もし君が良い妻を持つならば幸福になるだろう。

もし君が悪い妻を持つならば哲学者になるだろう。

by ソクラテス




ソクラテスの妻は歴史上名高い悪妻だった。

夫に水を浴びせる。

公衆で夫の服を剥ぎ取る。



日々を生きる。~妻よ。おまえはいったい何を望んでいるのか。




今朝方、妻に、両親の神棚に供えたコップの水を、顔に浴びせられた。

コップは無惨にも、布団の上に打ち捨てられ、割れずに水の染みをつくった。

それでも、ひるまなかった。

話すきっかけをただまった。

愚弄。
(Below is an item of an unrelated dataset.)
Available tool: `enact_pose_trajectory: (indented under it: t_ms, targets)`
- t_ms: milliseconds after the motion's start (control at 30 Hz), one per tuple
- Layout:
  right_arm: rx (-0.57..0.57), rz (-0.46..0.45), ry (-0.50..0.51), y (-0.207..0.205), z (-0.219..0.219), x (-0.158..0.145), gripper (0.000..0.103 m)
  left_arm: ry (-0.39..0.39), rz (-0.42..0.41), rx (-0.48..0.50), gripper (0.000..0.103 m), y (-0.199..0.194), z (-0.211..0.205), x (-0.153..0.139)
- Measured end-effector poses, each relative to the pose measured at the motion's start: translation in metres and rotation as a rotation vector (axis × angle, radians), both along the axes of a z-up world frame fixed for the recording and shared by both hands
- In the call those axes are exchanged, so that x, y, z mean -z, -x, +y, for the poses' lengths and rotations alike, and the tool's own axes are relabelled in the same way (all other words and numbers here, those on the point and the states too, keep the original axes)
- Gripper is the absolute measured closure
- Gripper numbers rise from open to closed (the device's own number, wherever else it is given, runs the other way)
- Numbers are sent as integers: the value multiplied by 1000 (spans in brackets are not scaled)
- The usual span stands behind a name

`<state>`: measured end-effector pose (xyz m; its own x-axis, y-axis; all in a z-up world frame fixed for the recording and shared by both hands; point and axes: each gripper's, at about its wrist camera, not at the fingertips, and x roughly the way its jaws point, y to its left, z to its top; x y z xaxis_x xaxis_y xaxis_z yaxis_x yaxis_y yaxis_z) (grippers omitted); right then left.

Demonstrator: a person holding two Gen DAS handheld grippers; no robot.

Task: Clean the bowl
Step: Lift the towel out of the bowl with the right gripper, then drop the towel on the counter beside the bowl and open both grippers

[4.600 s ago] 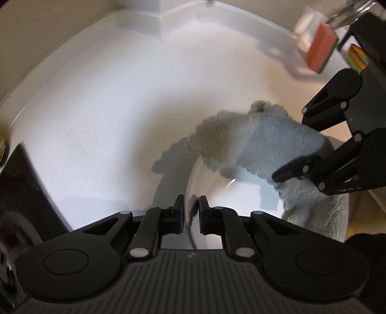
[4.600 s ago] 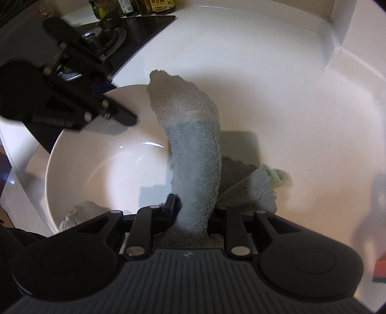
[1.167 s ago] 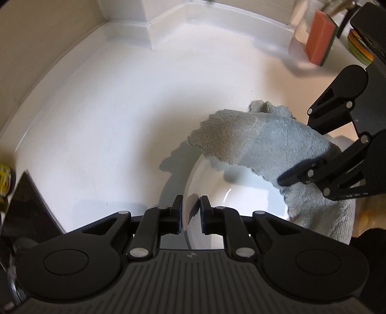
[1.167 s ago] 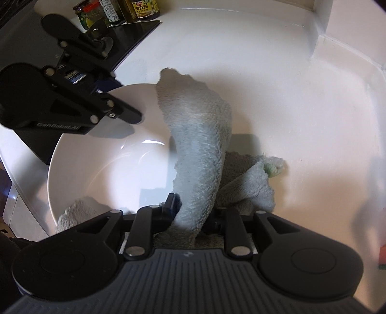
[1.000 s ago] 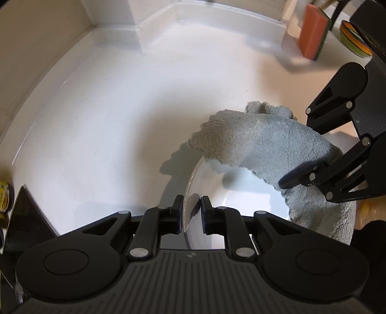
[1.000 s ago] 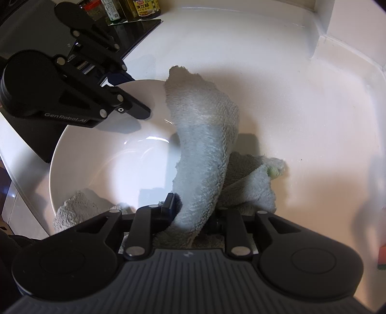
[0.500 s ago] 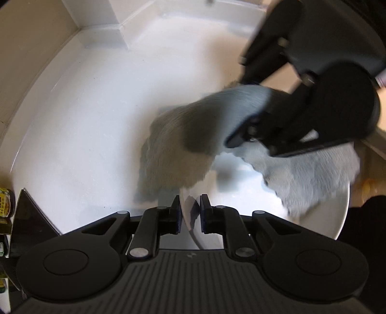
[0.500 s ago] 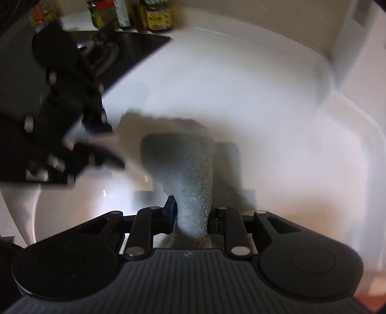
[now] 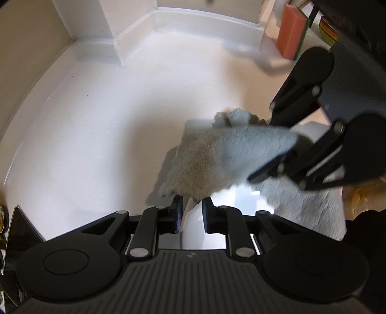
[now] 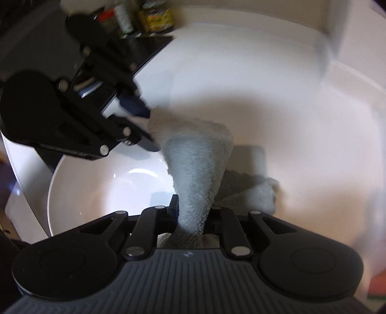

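A white bowl [image 10: 101,190] sits on the white counter [image 9: 96,125]. My left gripper [image 9: 191,212] is shut on the bowl's rim [image 9: 193,217]; it also shows in the right wrist view [image 10: 142,128] at the bowl's far rim. My right gripper [image 10: 193,212] is shut on a grey cloth [image 10: 197,174] that drapes over the bowl's right rim. In the left wrist view the cloth [image 9: 217,157] hangs from my right gripper [image 9: 272,169] over the bowl and reaches my left fingertips.
An orange sponge [image 9: 292,36] stands at the back right by the wall. A black stove top [image 10: 144,48] and several jars [image 10: 154,14] lie beyond the bowl at the far left. The counter's edge runs close to the bowl's left side.
My right gripper has swept the cloth across the bowl toward my left gripper and partly back. The left gripper keeps its hold on the rim. Both views are blurred by motion.
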<state>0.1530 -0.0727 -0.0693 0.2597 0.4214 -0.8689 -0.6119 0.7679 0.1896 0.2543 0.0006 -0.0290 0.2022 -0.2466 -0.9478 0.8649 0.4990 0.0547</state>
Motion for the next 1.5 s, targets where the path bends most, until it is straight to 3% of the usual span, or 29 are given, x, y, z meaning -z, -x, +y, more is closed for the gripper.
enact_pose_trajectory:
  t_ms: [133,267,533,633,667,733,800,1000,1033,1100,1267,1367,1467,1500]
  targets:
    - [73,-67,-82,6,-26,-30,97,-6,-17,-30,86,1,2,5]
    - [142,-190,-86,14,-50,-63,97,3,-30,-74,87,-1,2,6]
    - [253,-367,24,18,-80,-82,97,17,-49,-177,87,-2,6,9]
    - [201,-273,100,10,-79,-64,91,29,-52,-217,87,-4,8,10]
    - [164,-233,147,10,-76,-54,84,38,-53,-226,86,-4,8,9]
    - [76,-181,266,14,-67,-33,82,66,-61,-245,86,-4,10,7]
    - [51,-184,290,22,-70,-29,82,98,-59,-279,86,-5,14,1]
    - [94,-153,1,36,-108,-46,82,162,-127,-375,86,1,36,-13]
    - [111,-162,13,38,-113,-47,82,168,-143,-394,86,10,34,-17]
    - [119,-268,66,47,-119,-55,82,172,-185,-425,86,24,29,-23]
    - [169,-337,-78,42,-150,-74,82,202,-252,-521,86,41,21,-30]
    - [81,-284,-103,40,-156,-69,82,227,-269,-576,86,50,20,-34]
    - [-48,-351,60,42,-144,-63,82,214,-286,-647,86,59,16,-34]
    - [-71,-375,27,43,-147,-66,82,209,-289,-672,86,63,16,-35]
侮蔑。

いつまでも、続いた。

話が途切れたので、俺は一言しゃべった。

それを、妻は徹底的に否定した。

その中で、どうにもがまんがらない事を言われたので、俺は声をあげた。

「それとこれとは関係ないだろう!!」

妻は更に俺の言葉を否定し、時間の無駄だと、捨て台詞と共に、きびすを返した。



ソクラテスは言った。

妻とつきあっていれば、どんな人ともうまくやっていけるはすだ、と。

俺は不遜でぞんざいな、こんな妻とつきあっていけるのだろうか。

つきあっていければ、こうはなっていなかっただろうと、思う。

ソクラテスには、ダイモンがあった。

俺には、拠り所となる信仰など、なにもなかった。

それでも、つきあっていく。

このままで、終わりたくはなかった。

地面に顔を押しつけられながら、言う事でもないのだけれども。





最後にもうひとつ、ソクラテスの言葉を記して締めくくる。



結婚をするべきか、結婚しないべきか。

どちらを選ぶにしても、後悔するだろう。